• Task item: Your answer must consist solely of the lines from the start of the entries below through the line with "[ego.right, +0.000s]", unchanged.

Records from a data source
○ ○ ○

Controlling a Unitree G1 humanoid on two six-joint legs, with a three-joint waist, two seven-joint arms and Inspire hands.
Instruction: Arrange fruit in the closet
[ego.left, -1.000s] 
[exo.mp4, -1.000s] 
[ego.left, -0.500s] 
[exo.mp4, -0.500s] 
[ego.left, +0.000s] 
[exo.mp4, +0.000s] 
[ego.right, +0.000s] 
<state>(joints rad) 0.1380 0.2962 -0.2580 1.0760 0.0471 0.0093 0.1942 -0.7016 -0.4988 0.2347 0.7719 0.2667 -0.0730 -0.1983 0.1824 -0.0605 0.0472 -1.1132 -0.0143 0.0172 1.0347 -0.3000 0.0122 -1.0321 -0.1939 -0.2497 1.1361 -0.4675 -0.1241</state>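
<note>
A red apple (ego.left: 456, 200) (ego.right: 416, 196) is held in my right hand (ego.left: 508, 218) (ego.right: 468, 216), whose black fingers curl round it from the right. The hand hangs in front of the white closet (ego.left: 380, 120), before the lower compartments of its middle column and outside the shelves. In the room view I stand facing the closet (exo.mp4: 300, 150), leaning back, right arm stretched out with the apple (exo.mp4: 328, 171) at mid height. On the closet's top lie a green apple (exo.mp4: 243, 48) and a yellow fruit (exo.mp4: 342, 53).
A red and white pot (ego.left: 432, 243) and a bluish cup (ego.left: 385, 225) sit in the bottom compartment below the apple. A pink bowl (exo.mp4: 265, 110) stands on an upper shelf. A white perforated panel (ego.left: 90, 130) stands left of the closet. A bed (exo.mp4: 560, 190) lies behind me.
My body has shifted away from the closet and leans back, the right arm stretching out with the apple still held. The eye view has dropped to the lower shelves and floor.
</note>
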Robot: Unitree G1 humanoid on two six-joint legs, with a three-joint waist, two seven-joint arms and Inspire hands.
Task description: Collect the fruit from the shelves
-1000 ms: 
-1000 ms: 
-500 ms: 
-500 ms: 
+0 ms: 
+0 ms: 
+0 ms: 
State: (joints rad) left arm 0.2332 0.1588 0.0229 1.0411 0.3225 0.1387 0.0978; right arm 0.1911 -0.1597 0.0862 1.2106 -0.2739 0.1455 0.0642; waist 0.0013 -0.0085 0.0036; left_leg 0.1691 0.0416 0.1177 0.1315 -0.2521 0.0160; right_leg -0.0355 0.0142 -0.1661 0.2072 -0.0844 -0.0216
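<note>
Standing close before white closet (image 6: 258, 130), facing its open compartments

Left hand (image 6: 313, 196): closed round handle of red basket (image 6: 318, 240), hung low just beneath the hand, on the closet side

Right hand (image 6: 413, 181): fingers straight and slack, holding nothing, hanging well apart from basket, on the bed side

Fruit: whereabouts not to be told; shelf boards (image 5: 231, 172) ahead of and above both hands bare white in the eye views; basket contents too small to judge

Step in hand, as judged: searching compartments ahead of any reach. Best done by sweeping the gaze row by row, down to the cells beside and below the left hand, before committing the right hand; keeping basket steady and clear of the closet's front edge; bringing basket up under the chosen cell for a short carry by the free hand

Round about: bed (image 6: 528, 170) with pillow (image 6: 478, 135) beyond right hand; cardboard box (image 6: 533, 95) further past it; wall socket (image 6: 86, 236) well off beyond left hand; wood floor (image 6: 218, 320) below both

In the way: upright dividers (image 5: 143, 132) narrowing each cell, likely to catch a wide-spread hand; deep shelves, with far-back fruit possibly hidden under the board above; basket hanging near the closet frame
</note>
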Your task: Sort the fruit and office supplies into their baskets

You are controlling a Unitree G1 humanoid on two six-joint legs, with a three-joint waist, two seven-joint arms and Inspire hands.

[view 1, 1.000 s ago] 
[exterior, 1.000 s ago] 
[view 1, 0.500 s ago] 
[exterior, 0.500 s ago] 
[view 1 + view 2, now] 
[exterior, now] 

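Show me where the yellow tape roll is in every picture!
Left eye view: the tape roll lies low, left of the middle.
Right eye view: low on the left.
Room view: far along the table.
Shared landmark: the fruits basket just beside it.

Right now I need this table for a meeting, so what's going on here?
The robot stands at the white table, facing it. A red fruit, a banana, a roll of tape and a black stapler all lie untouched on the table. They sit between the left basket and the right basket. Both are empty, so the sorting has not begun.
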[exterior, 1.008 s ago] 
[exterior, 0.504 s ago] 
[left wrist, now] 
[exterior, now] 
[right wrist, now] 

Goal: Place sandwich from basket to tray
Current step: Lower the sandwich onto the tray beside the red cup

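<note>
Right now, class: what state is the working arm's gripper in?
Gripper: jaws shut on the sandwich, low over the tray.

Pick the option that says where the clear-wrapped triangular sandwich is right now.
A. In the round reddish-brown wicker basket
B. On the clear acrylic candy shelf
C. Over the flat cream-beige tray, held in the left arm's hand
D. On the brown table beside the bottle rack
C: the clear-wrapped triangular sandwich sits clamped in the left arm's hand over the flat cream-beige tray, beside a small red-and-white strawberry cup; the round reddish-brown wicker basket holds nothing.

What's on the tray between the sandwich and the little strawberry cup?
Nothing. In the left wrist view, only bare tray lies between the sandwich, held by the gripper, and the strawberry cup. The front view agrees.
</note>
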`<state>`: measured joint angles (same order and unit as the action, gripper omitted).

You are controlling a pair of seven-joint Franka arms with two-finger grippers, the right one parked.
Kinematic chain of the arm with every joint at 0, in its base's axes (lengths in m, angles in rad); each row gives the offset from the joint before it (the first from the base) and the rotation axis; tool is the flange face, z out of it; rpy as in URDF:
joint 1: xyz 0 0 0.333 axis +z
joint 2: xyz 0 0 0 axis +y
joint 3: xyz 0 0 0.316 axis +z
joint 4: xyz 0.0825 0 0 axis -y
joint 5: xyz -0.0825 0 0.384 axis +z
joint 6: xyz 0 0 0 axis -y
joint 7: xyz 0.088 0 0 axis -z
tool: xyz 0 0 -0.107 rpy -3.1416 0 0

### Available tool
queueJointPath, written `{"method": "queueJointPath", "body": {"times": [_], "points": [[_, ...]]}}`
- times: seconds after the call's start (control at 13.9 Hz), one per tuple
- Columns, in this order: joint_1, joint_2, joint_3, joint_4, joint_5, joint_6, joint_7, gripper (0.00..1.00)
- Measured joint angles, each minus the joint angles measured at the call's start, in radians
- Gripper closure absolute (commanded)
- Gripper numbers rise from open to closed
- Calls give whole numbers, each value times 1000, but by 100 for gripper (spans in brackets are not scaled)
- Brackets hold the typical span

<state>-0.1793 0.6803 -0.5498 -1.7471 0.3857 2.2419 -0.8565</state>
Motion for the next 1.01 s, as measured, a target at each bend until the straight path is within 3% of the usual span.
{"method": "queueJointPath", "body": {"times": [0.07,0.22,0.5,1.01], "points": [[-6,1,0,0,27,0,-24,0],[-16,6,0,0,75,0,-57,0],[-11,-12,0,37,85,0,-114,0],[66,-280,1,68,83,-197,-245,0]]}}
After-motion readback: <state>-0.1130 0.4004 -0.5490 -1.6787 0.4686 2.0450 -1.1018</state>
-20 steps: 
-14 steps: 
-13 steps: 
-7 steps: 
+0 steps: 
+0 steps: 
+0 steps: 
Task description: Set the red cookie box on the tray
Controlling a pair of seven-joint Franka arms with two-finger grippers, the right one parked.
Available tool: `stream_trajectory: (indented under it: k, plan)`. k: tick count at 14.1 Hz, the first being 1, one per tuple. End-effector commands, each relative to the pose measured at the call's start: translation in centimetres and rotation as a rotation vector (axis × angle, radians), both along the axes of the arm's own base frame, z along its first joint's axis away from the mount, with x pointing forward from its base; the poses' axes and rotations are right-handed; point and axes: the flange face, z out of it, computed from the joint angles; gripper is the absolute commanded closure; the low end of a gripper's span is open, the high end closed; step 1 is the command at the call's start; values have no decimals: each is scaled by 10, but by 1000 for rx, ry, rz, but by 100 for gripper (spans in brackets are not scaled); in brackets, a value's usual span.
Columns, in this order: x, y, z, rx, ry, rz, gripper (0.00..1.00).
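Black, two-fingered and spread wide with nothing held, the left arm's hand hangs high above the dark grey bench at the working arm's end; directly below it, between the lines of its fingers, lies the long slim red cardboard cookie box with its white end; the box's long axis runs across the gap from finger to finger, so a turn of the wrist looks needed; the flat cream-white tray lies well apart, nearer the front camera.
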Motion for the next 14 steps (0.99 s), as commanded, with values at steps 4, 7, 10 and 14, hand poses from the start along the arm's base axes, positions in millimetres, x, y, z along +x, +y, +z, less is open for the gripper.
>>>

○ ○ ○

• Task result:
Controlling a Unitree G1 humanoid on two six-joint legs, with a three-joint waist, two seven-joint arms and Inspire hands.
Instruction: Arrange fruit in the closet
[ego.left, -1.000s] 
[exo.mp4, -1.000s] 
[ego.left, -0.500s] 
[exo.mp4, -0.500s] 
[ego.left, +0.000s] 
[exo.mp4, +0.000s] 
[ego.right, +0.000s] 

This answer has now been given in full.